DW_Lecture1.
Course Information
Course Resources
Blackboard is the primary platform for accessing essential course materials, including:
Class syllabus: outlines course schedule and policies.
Project description: provides guidelines and expectations for the project to be undertaken during the course.
Course slides: slides used in lectures for better understanding of the topics covered.
Turn project reports: facilitates the submission of project-related documents.
Announcements: course updates and important information will be communicated here.

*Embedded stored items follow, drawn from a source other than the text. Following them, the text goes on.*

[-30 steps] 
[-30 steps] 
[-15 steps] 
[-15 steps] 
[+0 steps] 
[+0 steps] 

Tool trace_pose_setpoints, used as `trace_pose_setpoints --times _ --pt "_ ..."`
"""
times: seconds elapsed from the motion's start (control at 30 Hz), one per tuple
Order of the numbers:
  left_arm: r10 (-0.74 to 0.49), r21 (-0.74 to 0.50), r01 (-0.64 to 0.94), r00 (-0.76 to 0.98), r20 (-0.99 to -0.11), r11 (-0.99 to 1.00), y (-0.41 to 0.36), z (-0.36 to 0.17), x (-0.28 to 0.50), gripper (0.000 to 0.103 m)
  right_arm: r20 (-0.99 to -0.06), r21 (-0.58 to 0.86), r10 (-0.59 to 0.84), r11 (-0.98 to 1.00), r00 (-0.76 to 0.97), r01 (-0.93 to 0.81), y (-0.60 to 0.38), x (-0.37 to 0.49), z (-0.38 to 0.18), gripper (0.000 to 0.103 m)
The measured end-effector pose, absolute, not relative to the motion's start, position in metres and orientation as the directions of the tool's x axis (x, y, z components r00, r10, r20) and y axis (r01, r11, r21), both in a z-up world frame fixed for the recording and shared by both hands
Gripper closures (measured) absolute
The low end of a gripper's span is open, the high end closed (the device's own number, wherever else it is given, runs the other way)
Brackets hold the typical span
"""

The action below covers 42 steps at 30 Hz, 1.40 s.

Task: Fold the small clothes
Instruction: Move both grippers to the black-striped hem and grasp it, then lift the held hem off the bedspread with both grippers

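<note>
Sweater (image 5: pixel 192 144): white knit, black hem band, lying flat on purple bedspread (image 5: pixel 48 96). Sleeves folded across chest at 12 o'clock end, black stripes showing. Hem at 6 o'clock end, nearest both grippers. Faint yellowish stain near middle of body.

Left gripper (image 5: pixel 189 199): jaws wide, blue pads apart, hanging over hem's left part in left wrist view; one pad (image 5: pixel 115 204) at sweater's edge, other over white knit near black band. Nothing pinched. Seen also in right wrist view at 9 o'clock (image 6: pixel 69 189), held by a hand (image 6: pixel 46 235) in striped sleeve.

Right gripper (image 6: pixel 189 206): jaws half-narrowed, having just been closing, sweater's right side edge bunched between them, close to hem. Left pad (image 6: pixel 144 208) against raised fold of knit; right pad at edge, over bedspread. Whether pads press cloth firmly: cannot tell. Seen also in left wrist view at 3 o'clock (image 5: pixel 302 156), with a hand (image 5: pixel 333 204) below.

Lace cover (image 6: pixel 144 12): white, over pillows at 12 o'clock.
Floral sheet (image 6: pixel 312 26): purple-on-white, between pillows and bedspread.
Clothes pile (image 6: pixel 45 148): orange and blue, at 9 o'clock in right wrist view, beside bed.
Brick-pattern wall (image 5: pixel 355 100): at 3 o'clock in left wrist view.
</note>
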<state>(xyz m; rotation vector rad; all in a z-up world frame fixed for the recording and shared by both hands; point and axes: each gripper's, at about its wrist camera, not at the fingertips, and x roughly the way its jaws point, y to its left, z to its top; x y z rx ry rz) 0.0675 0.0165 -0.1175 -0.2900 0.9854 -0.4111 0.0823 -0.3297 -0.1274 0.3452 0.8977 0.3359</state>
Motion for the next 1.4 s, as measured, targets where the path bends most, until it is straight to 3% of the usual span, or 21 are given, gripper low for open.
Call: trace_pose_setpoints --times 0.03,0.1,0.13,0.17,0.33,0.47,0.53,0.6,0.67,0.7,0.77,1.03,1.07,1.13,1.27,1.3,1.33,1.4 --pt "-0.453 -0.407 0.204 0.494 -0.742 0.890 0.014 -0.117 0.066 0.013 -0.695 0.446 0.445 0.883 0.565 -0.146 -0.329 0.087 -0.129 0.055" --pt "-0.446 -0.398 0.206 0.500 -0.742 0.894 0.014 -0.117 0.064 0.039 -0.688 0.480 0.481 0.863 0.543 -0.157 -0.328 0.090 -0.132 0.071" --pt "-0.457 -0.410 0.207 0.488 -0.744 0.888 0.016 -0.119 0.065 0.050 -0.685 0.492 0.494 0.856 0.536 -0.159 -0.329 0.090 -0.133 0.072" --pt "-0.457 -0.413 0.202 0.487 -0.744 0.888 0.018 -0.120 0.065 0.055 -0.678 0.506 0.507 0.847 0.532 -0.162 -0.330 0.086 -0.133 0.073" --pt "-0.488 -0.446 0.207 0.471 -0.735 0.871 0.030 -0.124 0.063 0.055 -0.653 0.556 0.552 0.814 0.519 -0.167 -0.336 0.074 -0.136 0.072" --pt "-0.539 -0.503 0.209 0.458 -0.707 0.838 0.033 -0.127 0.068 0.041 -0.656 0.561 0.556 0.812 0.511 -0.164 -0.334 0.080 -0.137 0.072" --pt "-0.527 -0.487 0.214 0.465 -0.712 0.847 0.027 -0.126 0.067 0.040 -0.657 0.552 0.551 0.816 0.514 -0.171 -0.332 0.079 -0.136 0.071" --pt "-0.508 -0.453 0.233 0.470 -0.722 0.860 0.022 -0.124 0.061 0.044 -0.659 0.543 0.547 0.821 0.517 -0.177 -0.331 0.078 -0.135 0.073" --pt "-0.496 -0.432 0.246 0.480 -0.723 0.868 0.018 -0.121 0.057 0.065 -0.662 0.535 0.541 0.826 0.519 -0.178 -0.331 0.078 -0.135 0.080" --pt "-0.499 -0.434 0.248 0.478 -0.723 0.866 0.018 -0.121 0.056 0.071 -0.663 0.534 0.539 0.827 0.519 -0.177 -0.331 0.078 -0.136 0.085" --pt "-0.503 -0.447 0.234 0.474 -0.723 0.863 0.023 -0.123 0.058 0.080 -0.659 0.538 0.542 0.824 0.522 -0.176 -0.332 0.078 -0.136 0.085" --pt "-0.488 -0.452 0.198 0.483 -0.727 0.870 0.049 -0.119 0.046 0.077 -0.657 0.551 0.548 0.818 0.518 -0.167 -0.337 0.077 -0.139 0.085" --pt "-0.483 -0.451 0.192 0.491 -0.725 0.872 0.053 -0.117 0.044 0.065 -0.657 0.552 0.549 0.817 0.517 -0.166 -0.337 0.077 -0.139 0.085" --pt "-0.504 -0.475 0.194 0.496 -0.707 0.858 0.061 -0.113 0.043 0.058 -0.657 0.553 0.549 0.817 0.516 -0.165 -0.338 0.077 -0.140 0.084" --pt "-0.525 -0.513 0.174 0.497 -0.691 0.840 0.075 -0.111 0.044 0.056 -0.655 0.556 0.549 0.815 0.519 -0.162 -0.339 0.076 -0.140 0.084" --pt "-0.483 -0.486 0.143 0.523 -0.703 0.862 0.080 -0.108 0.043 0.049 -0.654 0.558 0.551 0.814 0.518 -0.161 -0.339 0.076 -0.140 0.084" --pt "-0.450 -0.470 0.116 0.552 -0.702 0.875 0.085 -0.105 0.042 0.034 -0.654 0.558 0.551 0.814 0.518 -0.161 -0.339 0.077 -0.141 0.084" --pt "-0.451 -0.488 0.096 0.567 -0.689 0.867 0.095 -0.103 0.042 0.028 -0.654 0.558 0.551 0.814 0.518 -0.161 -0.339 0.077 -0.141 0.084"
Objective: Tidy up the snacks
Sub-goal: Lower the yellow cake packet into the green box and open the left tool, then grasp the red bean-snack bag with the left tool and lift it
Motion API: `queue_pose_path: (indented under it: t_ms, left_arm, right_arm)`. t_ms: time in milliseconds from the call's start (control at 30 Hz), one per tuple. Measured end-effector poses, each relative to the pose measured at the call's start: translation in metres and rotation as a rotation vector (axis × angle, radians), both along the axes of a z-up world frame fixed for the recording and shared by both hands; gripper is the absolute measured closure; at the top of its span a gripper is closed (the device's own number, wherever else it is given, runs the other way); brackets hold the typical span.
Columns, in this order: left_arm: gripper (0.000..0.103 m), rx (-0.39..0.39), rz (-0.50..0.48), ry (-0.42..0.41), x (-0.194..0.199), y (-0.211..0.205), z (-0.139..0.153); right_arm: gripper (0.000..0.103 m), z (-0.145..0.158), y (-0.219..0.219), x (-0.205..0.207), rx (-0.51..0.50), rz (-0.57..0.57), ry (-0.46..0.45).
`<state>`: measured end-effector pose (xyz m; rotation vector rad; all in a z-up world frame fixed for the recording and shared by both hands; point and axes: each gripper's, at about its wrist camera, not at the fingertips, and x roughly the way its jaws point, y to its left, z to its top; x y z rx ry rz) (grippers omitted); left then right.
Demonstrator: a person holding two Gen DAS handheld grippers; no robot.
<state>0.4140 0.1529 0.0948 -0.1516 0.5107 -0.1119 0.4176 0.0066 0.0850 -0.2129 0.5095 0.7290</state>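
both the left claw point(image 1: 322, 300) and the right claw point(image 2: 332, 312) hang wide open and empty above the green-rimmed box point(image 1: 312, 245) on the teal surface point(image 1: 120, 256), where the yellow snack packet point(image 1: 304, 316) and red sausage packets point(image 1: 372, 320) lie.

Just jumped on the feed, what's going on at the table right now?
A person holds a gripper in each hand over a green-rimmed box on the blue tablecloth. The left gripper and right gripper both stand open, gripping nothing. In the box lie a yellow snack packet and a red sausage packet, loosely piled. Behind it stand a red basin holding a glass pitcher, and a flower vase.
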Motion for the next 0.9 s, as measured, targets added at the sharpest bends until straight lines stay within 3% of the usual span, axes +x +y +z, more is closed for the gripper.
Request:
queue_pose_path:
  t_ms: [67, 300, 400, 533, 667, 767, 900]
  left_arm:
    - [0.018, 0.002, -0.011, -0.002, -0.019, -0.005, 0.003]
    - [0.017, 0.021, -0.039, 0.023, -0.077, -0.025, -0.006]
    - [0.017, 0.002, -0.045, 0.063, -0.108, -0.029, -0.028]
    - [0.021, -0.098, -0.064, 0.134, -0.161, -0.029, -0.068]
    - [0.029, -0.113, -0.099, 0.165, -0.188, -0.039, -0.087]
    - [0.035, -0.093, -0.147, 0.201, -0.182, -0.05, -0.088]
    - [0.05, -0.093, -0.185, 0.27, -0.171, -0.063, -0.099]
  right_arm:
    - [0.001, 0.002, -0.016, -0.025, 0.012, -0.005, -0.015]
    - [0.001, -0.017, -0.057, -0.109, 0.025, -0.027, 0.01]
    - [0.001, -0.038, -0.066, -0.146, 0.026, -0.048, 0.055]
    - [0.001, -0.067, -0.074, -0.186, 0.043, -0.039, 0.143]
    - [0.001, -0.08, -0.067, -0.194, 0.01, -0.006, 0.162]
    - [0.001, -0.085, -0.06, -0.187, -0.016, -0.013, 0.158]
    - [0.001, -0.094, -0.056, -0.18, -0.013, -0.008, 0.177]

Email will also serve as a communication channel for important announcements not covered on Blackboard.
Course Evaluation
The evaluation of students' performance will consist of the following components:
Midterm exam (30%): assesses understanding of the first half of the course material.
Project (30%): practical application of learned concepts to a real-world scenario.
Final exam (40%): a comprehensive evaluation of all course content covered.
Recommended Literature
Books
The Data Warehouse Toolkit by Ralph Kimball & Margy Ross
Building the Data Warehouse by William H. Inmon
Data Warehouse-Systeme by Andreas Bauer & Holger Günzel
The Data Warehouse ETL Toolkit by Ralph Kimball & Joe Caserta
OLAP Solutions by Erik Thomsen
Data Warehouses and OLAP by Robert Wrembel & Christian Koncilia
Introduction to Data Warehousing
Key Questions
Why do we need a data warehouse (DW)?
To consolidate data for effective analysis and reporting, eliminating the need for disparate systems.
What is a data warehouse?
A specialized database optimized for query and analysis.
Key concepts in data warehousing:
Understanding the difference between operational databases and analytical databases.
Applications and users of DW:
Ranging from corporate sectors to educational institutions, serving various functional needs.
Source Reference
Insights into internet data usage, specifically examining the implications of data consumption in an internet minute, highlighting the advancing digital footprint.
Perspectives on Data
Quotations
"We’re entering a new world in which data may be more important than software." – Tim O’Reilly
"Data is a precious thing and will last longer than the systems themselves." – Tim Berners-Lee
"Information is the oil of the 21st century." – Peter Sondergaard, Gartner
"Applications come, applications go. The data, however, lives forever... It really is about the data underneath these applications." – Tom Kyte, Oracle
Major Problems for Effective Decision Support
Issues Identified
Distributed Data:
Data is scattered across various systems, leading to inconsistency.
Solution: Accumulate data on a unified system for comprehensive analysis.
Different Data Structures:
Independent development of systems results in inconsistent data formats (e.g., zip codes, units).
Solution: A harmonization framework that standardizes data.
Historic Data:
Quick deletion or archiving of historical data restricts in-depth analysis.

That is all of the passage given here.